I met with the investor relations contact in Regina, Saskatchewan... and then toured one of their grain elevators.

The Wheat Pool has two main businesses. One is a retail business selling agricultural products like seeds and fertilizers to farmers. They have 100 stores located in three provinces across Canada’s Prairie.

Dealing with the farmers’ product is the second part of their business. They store it, clean it, sort it, dry it, transport it, and sell it. This work is carried out from a network of high-tech grain elevators scattered across the Prairie.

Here’s the deal: The Saskatchewan Wheat Pool is not a direct play on crop prices. It’s a play on the crop business itself. If the business of farming does well, the Wheat Pool does well. Volume drives profits... not prices.

As an aside, the manager at the grain elevator told me he’d never seen crop prices so low at any other time in his 16 years at the company. Contrast this to the experience of the manager I spoke with at the coal terminal. He told me he’d never seen coal prices so high in the 25 years he’s been in the coal business.

Times are hard for Canadian Prairie farmers. A three-year drought from 2001 to 2003 was followed by another poor season in 2004, when an untimely frost reduced the quality of the harvest.

The industry has consolidated. Many of the grain elevators in the small towns are no longer in use. The elevators used to be the center of the social scene in the small prairie towns. They attracted activity and commerce. Not any more. The railroad stopped servicing the branch lines.

My guide told me that the Wheat Pool almost fell into bankruptcy during these lean years.

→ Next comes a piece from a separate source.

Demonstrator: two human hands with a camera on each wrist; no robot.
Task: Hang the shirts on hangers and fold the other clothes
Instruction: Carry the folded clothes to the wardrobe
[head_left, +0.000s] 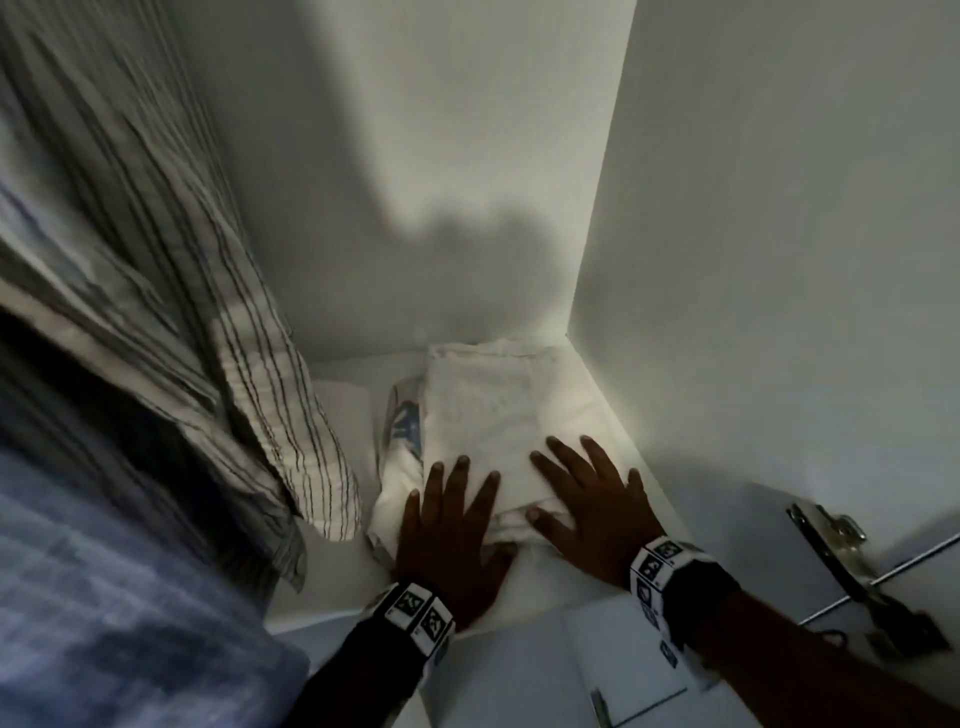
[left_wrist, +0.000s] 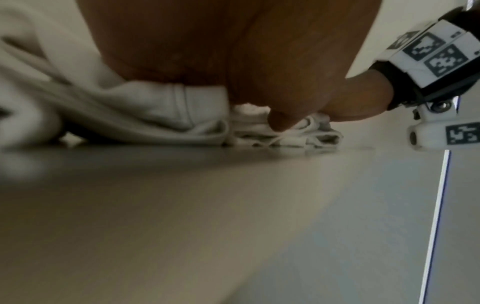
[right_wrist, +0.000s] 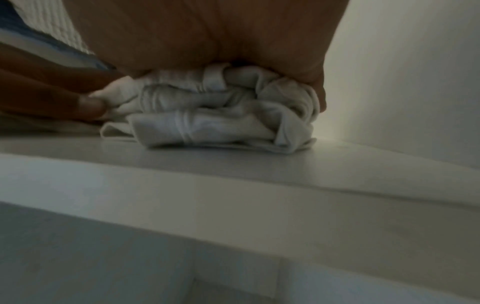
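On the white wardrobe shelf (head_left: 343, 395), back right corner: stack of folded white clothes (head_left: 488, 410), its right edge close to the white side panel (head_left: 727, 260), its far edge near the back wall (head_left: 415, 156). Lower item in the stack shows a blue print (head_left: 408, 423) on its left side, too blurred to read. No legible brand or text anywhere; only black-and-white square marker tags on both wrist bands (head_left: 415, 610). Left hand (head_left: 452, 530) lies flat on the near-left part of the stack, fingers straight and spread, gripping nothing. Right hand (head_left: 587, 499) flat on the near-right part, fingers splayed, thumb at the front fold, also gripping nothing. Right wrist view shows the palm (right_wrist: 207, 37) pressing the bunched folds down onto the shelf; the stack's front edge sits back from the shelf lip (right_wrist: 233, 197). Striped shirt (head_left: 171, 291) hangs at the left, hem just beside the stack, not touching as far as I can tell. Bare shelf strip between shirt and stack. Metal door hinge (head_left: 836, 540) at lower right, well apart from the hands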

They only managed to escape by completely restructuring their debt... turning most of it into stock. The stock price has fallen by over 90% since 2000.

However, all this strife is the reason I like the Wheat Pool as an investment. This is not a fashionable stock. My impression is this company is lean and mean. There’s no fat on these bones. They’ve consolidated, restructured, slimmed down and above all, survived.

The way I see it, there isn’t much downside risk in this company. But if crop volumes improve over the next few years, the stock will soar. Unfortunately, I’m no expert on agriculture cycles, so I have to rely on other sources for crop predictions.

In this month’s edition of TRAINS magazine, a statement from Canadian Pacific railroad says it expects grain shipments in Western Canada to improve in 2006.

One of our favorite traders – Dennis Gartman – is currently betting on higher wheat prices. He even mentions Saskatchewan Wheat Pool as a possible vehicle. The logic is that higher prices bring on greater supplies... a big plus for the Wheat Pool.

I recommend keeping an eye on the Wheat Pool over the coming years... along with timber, oil, and most every resource investment to be made in Canada.

By owning assets like these, investors will find the people of Canada and Asia to be superb business partners.

Good Investing

Tom Dyson





Market Notes


TWO TECH BIG BOYS GET A SHELLACKING

Although the tech-heavy Nasdaq Composite is close to unchanged for 2006, it’s been a rough year already for two of the most popular tech stocks in the world.

Both Google (GOOG) and Apple (AAPL) have suffered sharp drops in stock price in 2006… both have sliced through their 50-day moving averages… and both are looking “toppy.”

Keeping in mind the stock prices of Amazon.com, eBay, Yahoo!, Dell, and Intel have all suffered similar falls in recent weeks, it’s safe to say tech stocks are in a rough patch right now.